I remember exactly where I was when I first heard Lil Mama. I was a college sophomore at Duke University watching this amazing new invention called cable. Being the product of a single-parent home, cable was that thing I saw in hotels and waiting rooms. As a curious, sheltered kid, I wanted a window to the real world outside of Duke Camelot. Well, if you call the real world a place where illiterate rappers stand in front of rented whips. That’s right folks, I first saw Lil Mama on a show called “106 & Park”.
Lip Gloss had my attention almost immediately. I felt like I was back at my ghetto high school all over again. Hearing rhymes over a lunch table beat reminded me of Hip Hop’s innocence. And of course, there was another thing that caught my attention: Lil Mama was dumbing her rhymes down. Even though I was ridiculed by my friends who said “Lip Gloss” the way Allen Iverson contemptuously said “practice”, I knew there were multiple layers to Lil Mama that go beyond her attempt at mainstream acceptance.
The 3 Personalities of Lil Mama:
1. The Hood Chick
Most likely, this is the first thing you’ll notice about Lil Mama. Thanks to the extinct nature of A&R and the highly competitive Hip Hop industry, Lil Mama is scrappy as a mug. Any person who survived a childhood where her father was incarcerated, her mother passed away, and her family looked up to her for support is going to be hardened. Unfortunately, this isn’t mentioned when people clown Lil Mama for looking old or when she “caught the spirit” during Jay-Z’s performance. Yes, Lil Mama plays herself often. But if the cameras followed your entire life, I’m sure we can create a gag reel too.
2. The Imitator
I’m not feelin’ this side, but it’s starting to rear its ugly head. As a proud owner of Lil Mama’s Voice of the Young People (please don’t laugh), I was happy to see Lil Mama have pop sensibility along with a compassionate understanding of the streets. But as I see her career progress, the songs she’s releasing (Dough Boy, On & On & On) don’t have a message or a clear artistic direction. Even the clothes she wears looks like Lady Gaga circa 2008. Nicki Minaj may be “overshadowing” Lil Mama’s contrived image, but Nicki Minaj can never be Lil Mama. I think it’s time for Niatia Kirkland to rediscover the truest part of her artistry.
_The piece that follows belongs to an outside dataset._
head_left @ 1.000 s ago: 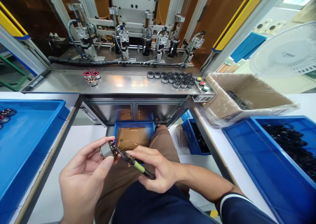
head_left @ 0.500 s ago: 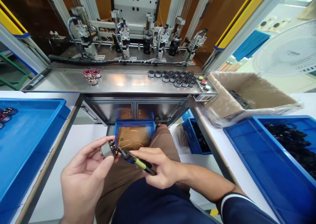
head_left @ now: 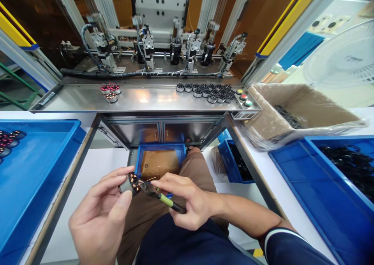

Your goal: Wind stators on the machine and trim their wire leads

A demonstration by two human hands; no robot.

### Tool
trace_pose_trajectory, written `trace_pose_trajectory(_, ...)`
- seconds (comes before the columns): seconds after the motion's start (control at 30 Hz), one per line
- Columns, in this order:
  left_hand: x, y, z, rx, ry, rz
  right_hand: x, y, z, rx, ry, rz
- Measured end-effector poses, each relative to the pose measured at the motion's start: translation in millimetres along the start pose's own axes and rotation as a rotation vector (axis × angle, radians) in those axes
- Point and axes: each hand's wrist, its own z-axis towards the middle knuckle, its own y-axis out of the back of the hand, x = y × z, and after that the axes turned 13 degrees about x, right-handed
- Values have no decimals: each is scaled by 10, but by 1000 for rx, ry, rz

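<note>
Between the thumb and fingers of my left hand [head_left: 101, 210] is a motor stator [head_left: 127, 184], a short grey cylinder with copper windings on the side facing right. My right hand [head_left: 187, 198] is closed around cutting pliers [head_left: 166, 199] with green and black handles. The jaws of the pliers are at the winding side of the stator, where a thin copper wire [head_left: 150, 179] sticks out to the right. Whether the jaws touch the wire I cannot tell. Below the hands, a blue bin [head_left: 139, 156] with a brown sheet in it stands on the floor.
On the steel ledge [head_left: 143, 103] sit 3 wound stators [head_left: 111, 97] at left and several black-and-grey cores [head_left: 212, 97] at right, beside push buttons [head_left: 243, 97]. Blue trays stand left [head_left: 77, 126] and right [head_left: 288, 156]. A lined carton [head_left: 330, 109] is behind the right one.
The stator has turned so its copper windings show more. A loose copper wire now stands out near the plier jaws. The view has shifted slightly.
</note>
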Motion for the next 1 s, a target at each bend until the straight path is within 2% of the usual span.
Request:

3. The Hip Hop Purist / Voice of the Young People
This is the side to Lil Mama that she doesn’t perform, but lives. And every now and then, you see it. She’s able to learn from the legendary emcees from Hip Hop’s golden era and package it in a way that is palpable to today’s generation. Lil Mama’s latest video, Scrawberry is a perfect example. Yes, the hood chick and the imitator make a cameo, but this video is where The Hip Hop Purist takes the lead. With a sample from Special Ed’s I Got it Made and a deliberate attempt to mimic MC Lyte’s rhymes, Lil Mama shows us what she’s capable of. I HOPE (and slightly pray) that Lil Mama gives up the major label formula of repackaging mainstream trends. She has too much talent and too much passion for children. I see it in her.